● **Aim of the task**: Give all of the data below again exactly, and drop the images.

● **Given information**:
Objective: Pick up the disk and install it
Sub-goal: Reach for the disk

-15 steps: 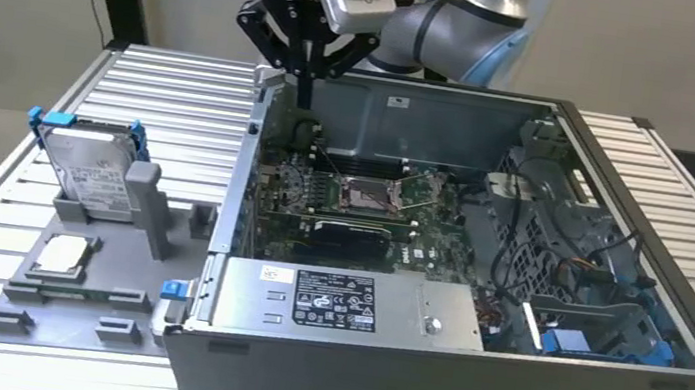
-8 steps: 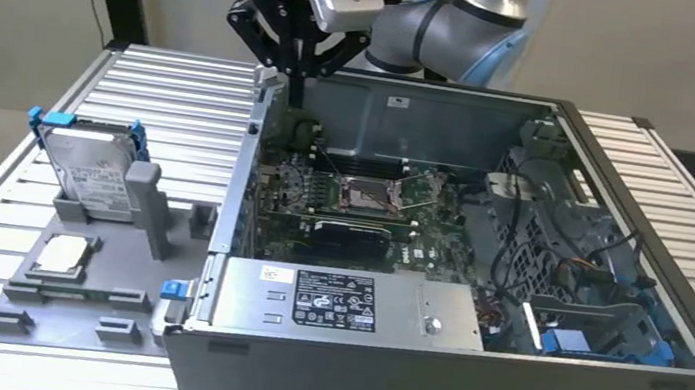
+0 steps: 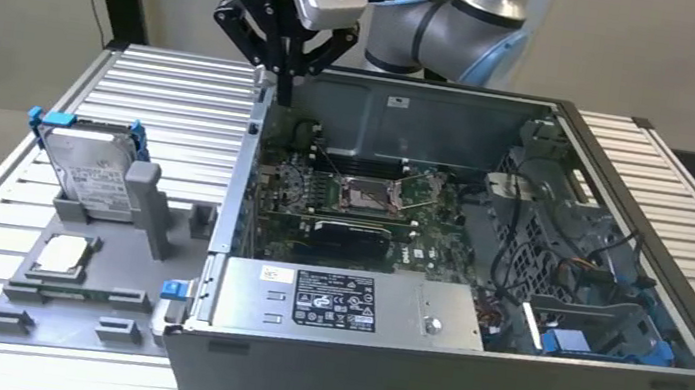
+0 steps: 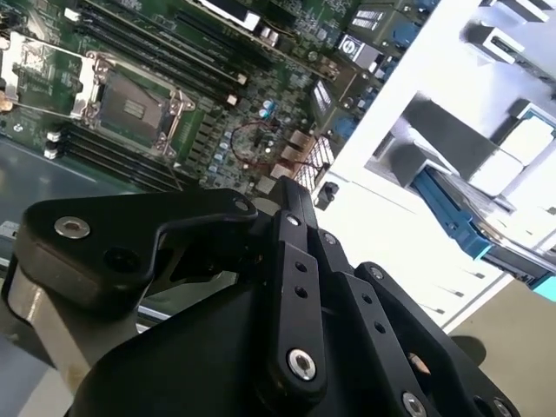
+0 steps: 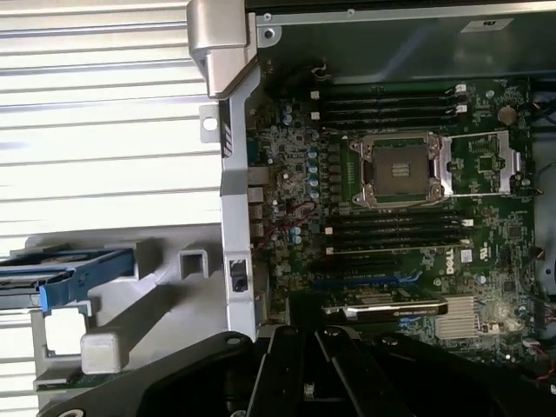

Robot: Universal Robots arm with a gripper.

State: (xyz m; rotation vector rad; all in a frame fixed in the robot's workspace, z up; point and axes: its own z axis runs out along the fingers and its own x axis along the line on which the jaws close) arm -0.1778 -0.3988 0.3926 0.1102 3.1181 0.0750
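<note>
- Over the far wall edge of the open computer case (image 3: 430, 387), the end effector (image 3: 284, 91) hangs with its fingers pinched narrow, gripping nothing.
- The disk (image 3: 92, 172) stands upright in a grey holder (image 3: 154, 215) on the table (image 3: 160, 90), beside the case at the exterior view's left.
- There is open room above the disk's top edge.

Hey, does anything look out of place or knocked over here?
Nothing stands out. The disk stands upright in its grey holder beside the open case, and the tool hangs over the case's rim.
</note>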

● **Expected answer**:
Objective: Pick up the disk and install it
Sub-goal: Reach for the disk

-15 steps: 
-8 steps: 
+0 steps: 
+0 steps: 
+0 steps: 

Robot: Universal Robots arm with a gripper.

State: (xyz m; rotation vector rad; all in a frame fixed in the robot's workspace, z up; point and axes: its own z axis runs out along the fingers and its own x axis along the line on which the jaws close) arm -0.1778 -0.3988 0.3926 0.1102 3.1181 0.0750
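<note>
- Over the far wall edge of the open computer case (image 3: 430, 387), the end effector (image 3: 284, 91) hangs with its fingers pinched narrow, gripping nothing.
- The disk (image 3: 92, 172) stands upright in a grey holder (image 3: 154, 215) on the table (image 3: 160, 90), beside the case at the exterior view's left.
- There is open room above the disk's top edge.

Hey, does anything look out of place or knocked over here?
Nothing stands out. The disk stands upright in its grey holder beside the open case, and the tool hangs over the case's rim.
</note>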

The output for this exercise is finished.